Task brief -> Every line of the data below should be retyped exactly, with no images carried over.

Information supplied ->
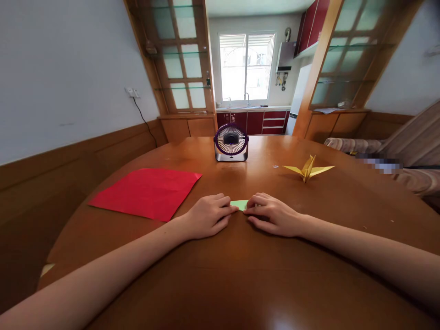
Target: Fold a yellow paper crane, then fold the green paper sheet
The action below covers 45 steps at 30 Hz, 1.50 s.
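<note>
A small piece of light green folded paper (238,204) lies on the table between my two hands. My left hand (212,214) has its curled fingers on the paper's left end, with the index fingertip at its near edge. On the right end rest the bent fingers of my right hand (271,213), its thumb held a little lower and nearer to me. Both ends of the paper are hidden under the fingers, so its full shape does not show.
A red paper sheet (146,193) lies flat on the left of the round wooden table (220,284). At the back stands a small purple fan (231,141). A gold origami crane (308,171) sits at the right. Beyond the table's right edge is a striped sofa (409,142).
</note>
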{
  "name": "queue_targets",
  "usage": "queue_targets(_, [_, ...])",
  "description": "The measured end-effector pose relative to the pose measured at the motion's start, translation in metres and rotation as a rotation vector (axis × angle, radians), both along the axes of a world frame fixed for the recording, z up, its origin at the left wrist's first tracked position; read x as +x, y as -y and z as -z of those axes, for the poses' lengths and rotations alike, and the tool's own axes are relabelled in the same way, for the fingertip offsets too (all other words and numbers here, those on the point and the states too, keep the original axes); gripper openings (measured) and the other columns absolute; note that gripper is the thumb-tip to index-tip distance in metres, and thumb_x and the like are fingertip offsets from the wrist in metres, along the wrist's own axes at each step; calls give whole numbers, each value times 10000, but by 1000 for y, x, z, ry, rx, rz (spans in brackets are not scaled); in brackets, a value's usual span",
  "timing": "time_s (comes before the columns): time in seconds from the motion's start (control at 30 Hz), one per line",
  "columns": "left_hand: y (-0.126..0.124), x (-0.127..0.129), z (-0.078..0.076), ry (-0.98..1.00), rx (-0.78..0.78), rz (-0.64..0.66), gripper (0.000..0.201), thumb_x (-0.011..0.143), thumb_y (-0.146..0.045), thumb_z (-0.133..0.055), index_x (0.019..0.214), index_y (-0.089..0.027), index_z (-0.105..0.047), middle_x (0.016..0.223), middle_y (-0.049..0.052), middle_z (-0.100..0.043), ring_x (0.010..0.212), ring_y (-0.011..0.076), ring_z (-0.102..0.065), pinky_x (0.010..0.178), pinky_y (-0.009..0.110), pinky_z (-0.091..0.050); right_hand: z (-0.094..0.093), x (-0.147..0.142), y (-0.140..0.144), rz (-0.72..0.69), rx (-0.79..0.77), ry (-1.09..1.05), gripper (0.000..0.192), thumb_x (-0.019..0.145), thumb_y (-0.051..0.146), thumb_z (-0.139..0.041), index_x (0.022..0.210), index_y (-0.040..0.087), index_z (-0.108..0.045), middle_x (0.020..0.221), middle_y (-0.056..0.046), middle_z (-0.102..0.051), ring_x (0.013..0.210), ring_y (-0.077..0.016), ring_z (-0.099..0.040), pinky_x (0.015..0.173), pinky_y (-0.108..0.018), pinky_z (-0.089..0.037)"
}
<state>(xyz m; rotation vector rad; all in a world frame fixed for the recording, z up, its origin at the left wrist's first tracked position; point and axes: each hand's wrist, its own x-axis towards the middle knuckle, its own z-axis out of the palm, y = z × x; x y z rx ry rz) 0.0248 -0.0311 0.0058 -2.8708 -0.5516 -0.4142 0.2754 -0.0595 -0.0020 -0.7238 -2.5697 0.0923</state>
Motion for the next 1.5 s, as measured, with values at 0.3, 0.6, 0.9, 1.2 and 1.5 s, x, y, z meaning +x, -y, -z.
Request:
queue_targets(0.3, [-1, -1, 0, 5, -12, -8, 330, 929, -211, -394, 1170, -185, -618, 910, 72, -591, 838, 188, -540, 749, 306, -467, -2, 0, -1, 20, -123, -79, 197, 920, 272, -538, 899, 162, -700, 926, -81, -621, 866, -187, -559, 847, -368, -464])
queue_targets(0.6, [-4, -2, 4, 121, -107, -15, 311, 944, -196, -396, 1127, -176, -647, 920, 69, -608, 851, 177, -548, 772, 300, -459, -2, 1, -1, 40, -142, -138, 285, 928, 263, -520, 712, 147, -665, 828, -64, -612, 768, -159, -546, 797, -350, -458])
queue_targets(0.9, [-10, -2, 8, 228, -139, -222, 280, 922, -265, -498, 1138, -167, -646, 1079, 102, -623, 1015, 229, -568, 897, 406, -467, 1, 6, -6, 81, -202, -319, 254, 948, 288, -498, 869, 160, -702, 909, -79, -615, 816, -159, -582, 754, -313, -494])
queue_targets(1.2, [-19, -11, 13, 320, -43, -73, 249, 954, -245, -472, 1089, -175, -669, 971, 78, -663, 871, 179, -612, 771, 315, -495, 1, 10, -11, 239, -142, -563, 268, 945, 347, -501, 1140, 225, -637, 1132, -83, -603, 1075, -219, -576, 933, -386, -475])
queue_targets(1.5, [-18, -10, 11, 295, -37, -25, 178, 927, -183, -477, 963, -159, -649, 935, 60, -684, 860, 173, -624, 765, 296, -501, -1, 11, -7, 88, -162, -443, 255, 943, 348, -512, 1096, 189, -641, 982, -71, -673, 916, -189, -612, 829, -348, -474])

Your response ->
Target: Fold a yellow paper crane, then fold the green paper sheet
The action below covers 45 steps at 30 Hz, 1.50 s.
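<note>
A small piece of light green folded paper (238,204) lies on the table between my two hands. My left hand (212,214) has its curled fingers on the paper's left end, with the index fingertip at its near edge. On the right end rest the bent fingers of my right hand (271,213), its thumb held a little lower and nearer to me. Both ends of the paper are hidden under the fingers, so its full shape does not show.
A red paper sheet (146,193) lies flat on the left of the round wooden table (220,284). At the back stands a small purple fan (231,141). A gold origami crane (308,171) sits at the right. Beyond the table's right edge is a striped sofa (409,142).
</note>
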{
  "name": "queue_targets",
  "usage": "queue_targets(_, [_, ...])",
  "description": "The measured end-effector pose relative to the pose measured at the motion's start, translation in metres and rotation as a rotation vector (axis × angle, radians), both along the axes of a world frame fixed for the recording, z up, its origin at the left wrist's first tracked position; read x as +x, y as -y and z as -z of those axes, for the poses' lengths and rotations alike, and the tool's own axes are relabelled in the same way, for the fingertip offsets too (all other words and numbers here, those on the point and the states too, keep the original axes); gripper openings (measured) and the other columns absolute; note that gripper is the thumb-tip to index-tip distance in metres, and thumb_x and the like are fingertip offsets from the wrist in metres, along the wrist's own axes at each step; calls give whole numbers, each value times 10000, but by 1000 for y, x, z, ry, rx, rz (spans in brackets are not scaled); in brackets, a value's usual span",
  "timing": "time_s (comes before the columns): time in seconds from the motion's start (control at 30 Hz), one per line",
  "columns": "left_hand: y (-0.126..0.124), x (-0.127..0.129), z (-0.078..0.076), ry (-0.98..1.00), rx (-0.78..0.78), rz (-0.64..0.66), gripper (0.000..0.201), thumb_x (-0.011..0.143), thumb_y (-0.146..0.045), thumb_z (-0.133..0.055), index_x (0.019..0.214), index_y (-0.089..0.027), index_z (-0.105..0.047), middle_x (0.016..0.223), middle_y (-0.049..0.052), middle_z (-0.100..0.043), ring_x (0.010..0.212), ring_y (-0.011..0.076), ring_z (-0.102..0.065), pinky_x (0.010..0.178), pinky_y (-0.009..0.110), pinky_z (-0.091..0.050); right_hand: z (-0.094..0.093), x (-0.147..0.142), y (-0.140..0.144), rz (-0.72..0.69), rx (-0.79..0.77), ry (-1.09..1.05), gripper (0.000..0.192), thumb_x (-0.019..0.145), thumb_y (-0.051..0.146), thumb_z (-0.139..0.041), index_x (0.022..0.210), index_y (-0.040..0.087), index_z (-0.108..0.045), middle_x (0.020..0.221), middle_y (-0.056..0.046), middle_z (-0.102..0.051), ring_x (0.013..0.210), ring_y (-0.077..0.016), ring_z (-0.099..0.040), pinky_x (0.015..0.173), pinky_y (-0.108..0.018), pinky_z (-0.089..0.037)"
}
<state>(xyz m; rotation vector rad; all in a world frame fixed for the recording, z up, its origin at the left wrist's first tracked position; point and axes: each hand's wrist, its own x-axis towards the middle knuckle, its own z-axis out of the palm, y = z × x; x y z rx ry rz) 0.0248 -0.0311 0.0058 -2.8708 -0.5516 -0.4142 0.2754 -0.0595 -0.0020 -0.7238 -2.5697 0.0923</state>
Motion for the next 1.5 s, as measured, with values at 0.3, 0.6, 0.9, 1.2 and 1.5 s, x, y, z meaning +x, -y, -z.
Request:
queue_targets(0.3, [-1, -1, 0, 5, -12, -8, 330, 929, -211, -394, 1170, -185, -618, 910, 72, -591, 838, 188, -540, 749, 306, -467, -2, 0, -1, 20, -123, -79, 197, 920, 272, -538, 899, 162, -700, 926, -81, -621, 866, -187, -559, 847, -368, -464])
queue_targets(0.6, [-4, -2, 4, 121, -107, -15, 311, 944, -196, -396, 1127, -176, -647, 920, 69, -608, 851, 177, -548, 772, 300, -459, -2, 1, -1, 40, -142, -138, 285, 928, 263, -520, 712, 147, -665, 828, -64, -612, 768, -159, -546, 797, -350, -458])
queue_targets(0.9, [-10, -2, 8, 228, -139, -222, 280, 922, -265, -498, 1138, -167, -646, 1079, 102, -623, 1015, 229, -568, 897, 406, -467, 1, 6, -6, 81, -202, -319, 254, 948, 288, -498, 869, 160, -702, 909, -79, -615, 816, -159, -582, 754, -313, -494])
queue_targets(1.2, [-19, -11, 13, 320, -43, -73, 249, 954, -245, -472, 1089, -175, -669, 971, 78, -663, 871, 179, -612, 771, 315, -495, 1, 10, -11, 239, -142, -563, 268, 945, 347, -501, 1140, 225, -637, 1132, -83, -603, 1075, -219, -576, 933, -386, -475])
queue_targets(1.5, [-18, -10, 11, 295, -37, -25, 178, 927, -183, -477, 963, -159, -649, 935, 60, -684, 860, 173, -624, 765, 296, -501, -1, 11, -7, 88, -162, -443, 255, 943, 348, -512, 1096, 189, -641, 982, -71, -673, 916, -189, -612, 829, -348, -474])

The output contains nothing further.